Please restate, exactly, only the lines from the beginning of the listing below through the line containing "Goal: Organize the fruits", with the pictures left out.

======

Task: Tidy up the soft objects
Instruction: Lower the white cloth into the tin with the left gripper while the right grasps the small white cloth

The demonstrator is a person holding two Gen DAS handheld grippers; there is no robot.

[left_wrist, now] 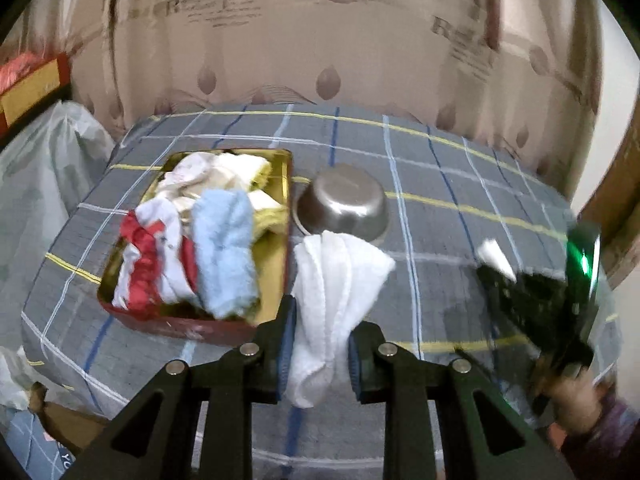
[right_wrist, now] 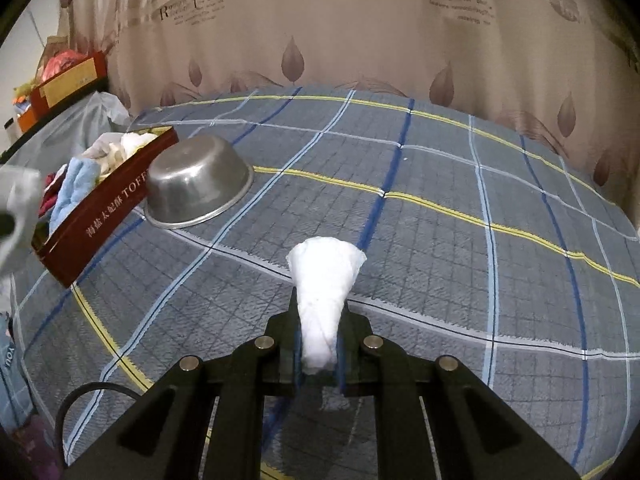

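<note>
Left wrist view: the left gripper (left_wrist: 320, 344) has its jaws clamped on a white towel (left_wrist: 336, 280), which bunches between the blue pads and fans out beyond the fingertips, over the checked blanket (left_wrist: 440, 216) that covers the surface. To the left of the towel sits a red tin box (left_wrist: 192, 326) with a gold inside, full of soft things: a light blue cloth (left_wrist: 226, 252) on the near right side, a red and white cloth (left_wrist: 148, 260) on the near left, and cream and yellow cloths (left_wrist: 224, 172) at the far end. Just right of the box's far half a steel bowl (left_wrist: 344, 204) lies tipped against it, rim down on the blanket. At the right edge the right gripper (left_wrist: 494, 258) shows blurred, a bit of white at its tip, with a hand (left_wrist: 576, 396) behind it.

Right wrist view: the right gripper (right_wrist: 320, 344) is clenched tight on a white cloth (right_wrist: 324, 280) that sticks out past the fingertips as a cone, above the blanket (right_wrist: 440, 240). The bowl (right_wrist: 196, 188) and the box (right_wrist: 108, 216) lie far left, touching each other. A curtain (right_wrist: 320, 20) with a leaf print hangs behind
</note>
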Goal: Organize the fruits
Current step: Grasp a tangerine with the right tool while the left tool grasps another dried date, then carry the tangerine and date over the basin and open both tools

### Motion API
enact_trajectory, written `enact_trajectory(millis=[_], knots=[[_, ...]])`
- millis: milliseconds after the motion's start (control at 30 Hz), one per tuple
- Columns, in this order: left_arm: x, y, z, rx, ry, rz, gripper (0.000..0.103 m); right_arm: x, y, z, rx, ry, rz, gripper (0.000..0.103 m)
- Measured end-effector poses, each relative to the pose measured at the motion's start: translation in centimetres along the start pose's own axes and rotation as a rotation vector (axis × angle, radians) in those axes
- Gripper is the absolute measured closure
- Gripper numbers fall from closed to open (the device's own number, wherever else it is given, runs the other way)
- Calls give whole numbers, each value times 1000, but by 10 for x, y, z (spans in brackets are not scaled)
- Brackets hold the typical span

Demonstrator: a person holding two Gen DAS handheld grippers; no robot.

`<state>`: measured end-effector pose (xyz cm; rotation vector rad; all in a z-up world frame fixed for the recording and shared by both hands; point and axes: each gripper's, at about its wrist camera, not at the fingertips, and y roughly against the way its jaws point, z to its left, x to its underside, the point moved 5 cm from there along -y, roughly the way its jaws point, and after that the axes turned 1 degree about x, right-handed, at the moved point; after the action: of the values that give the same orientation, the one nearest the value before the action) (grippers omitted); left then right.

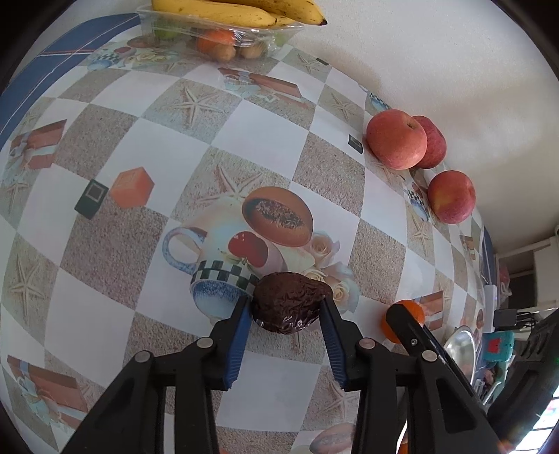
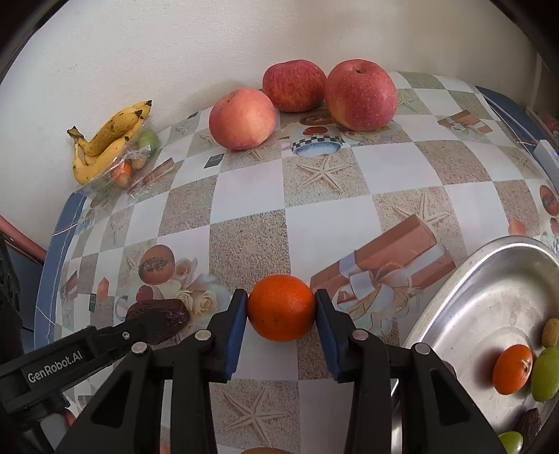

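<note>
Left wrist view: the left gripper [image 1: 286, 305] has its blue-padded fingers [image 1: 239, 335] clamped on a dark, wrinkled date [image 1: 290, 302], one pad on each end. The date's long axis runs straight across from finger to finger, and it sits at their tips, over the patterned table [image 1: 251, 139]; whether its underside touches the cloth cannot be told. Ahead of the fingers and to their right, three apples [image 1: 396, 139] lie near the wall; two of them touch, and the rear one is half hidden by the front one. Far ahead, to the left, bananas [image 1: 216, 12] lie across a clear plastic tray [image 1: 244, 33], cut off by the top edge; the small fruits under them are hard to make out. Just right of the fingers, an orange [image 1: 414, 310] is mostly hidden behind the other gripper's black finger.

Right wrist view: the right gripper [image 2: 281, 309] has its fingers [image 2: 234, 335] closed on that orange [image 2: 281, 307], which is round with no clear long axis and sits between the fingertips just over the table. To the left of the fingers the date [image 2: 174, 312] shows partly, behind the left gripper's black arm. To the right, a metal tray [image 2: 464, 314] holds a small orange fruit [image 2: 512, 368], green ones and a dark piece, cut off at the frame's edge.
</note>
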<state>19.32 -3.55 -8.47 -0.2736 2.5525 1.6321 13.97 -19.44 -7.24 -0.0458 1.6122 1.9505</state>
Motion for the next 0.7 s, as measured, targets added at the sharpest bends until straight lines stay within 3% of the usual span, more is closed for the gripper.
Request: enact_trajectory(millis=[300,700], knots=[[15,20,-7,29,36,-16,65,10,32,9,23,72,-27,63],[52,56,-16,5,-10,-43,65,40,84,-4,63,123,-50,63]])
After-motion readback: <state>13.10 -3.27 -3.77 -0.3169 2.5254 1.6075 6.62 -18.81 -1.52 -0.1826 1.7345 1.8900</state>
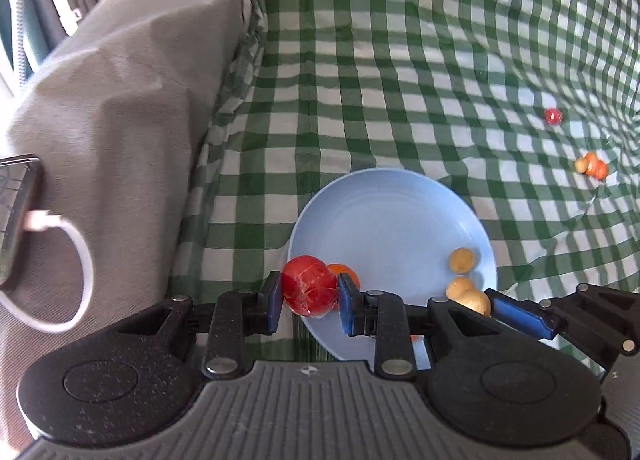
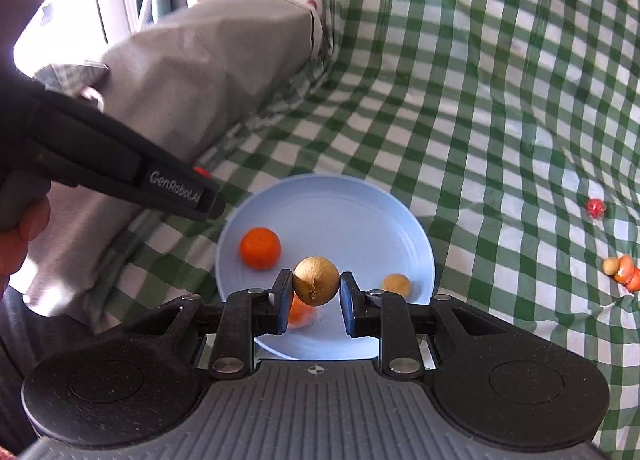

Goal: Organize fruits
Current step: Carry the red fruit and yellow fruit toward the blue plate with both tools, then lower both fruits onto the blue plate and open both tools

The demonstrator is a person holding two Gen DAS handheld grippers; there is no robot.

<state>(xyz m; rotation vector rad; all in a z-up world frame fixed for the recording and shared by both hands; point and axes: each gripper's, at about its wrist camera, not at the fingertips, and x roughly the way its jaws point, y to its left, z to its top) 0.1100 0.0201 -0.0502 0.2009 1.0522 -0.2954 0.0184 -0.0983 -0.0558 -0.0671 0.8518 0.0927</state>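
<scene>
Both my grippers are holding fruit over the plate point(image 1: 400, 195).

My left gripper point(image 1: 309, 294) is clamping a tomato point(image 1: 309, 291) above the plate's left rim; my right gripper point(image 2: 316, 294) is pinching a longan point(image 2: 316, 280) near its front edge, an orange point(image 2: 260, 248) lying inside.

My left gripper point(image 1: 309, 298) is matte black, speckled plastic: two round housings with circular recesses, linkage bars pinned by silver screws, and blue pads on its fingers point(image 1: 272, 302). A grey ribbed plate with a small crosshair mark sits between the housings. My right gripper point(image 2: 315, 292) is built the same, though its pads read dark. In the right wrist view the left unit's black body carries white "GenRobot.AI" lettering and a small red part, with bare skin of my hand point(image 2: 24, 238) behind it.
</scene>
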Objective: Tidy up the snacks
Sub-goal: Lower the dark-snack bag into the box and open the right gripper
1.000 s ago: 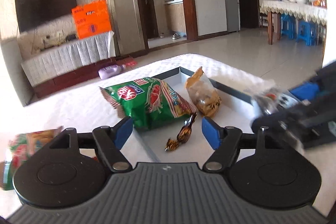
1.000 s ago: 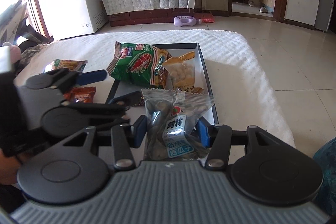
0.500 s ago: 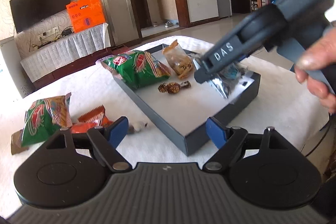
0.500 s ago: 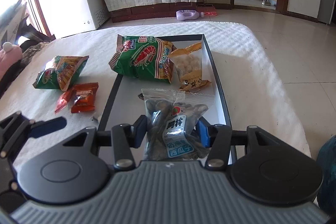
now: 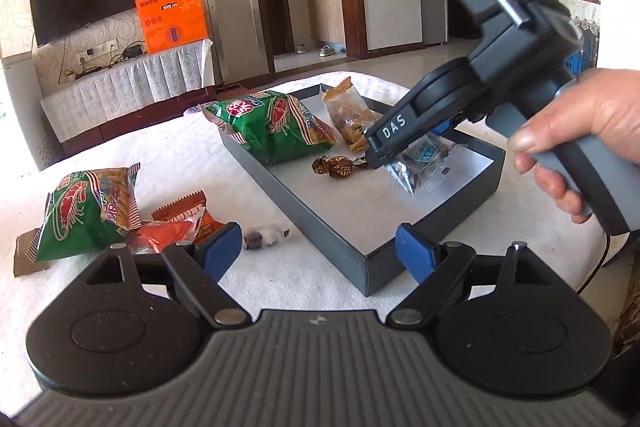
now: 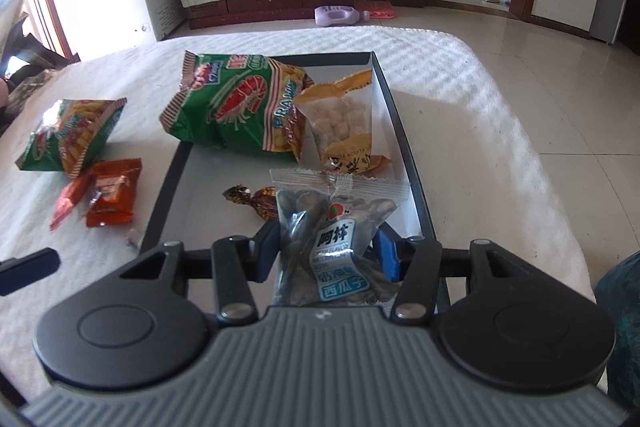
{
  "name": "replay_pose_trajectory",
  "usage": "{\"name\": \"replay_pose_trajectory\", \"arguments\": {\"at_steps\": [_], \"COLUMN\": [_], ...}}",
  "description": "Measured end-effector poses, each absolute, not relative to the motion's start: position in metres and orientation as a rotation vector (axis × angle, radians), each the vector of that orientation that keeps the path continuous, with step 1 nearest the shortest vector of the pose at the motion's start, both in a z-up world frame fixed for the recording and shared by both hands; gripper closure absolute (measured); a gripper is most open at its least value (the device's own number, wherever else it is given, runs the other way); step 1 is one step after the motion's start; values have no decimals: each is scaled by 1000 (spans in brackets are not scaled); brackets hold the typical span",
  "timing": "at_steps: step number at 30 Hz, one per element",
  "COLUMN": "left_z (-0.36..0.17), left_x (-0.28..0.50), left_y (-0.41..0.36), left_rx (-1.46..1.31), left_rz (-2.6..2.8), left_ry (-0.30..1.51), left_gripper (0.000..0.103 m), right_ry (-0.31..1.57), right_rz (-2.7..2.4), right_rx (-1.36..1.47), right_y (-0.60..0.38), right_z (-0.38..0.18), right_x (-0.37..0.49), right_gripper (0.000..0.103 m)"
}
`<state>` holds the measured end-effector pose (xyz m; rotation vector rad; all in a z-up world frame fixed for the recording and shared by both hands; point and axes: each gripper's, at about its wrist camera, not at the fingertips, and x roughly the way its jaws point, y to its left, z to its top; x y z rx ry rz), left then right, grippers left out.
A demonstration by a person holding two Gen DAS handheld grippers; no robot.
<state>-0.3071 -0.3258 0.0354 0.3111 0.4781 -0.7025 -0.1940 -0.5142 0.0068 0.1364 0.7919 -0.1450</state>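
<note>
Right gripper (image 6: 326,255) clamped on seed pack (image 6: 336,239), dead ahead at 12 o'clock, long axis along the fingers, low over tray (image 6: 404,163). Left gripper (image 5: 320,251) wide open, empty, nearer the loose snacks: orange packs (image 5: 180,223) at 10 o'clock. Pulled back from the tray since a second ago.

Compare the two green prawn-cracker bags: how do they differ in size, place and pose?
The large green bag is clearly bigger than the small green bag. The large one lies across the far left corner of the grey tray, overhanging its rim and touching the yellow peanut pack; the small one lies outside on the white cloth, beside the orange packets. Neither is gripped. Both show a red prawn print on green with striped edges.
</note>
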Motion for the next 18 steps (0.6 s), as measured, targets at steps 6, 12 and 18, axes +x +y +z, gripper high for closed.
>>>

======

◆ **Written response**
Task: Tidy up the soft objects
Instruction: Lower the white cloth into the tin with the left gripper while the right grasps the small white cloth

The demonstrator is a person holding two Gen DAS handheld grippers; there is no robot.

[left_wrist, now] 
[right_wrist, now] 

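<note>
Left wrist view: the left gripper (left_wrist: 320, 344) has its jaws clamped on a white towel (left_wrist: 336, 280), which bunches between the blue pads and fans out beyond the fingertips, over the checked blanket (left_wrist: 440, 216) that covers the surface. To the left of the towel sits a red tin box (left_wrist: 192, 326) with a gold inside, full of soft things: a light blue cloth (left_wrist: 226, 252) on the near right side, a red and white cloth (left_wrist: 148, 260) on the near left, and cream and yellow cloths (left_wrist: 224, 172) at the far end. Just right of the box's far half a steel bowl (left_wrist: 344, 204) lies tipped against it, rim down on the blanket. At the right edge the right gripper (left_wrist: 494, 258) shows blurred, a bit of white at its tip, with a hand (left_wrist: 576, 396) behind it.

Right wrist view: the right gripper (right_wrist: 320, 344) is clenched tight on a white cloth (right_wrist: 324, 280) that sticks out past the fingertips as a cone, above the blanket (right_wrist: 440, 240). The bowl (right_wrist: 196, 188) and the box (right_wrist: 108, 216) lie far left, touching each other. A curtain (right_wrist: 320, 20) with a leaf print hangs behind
</note>
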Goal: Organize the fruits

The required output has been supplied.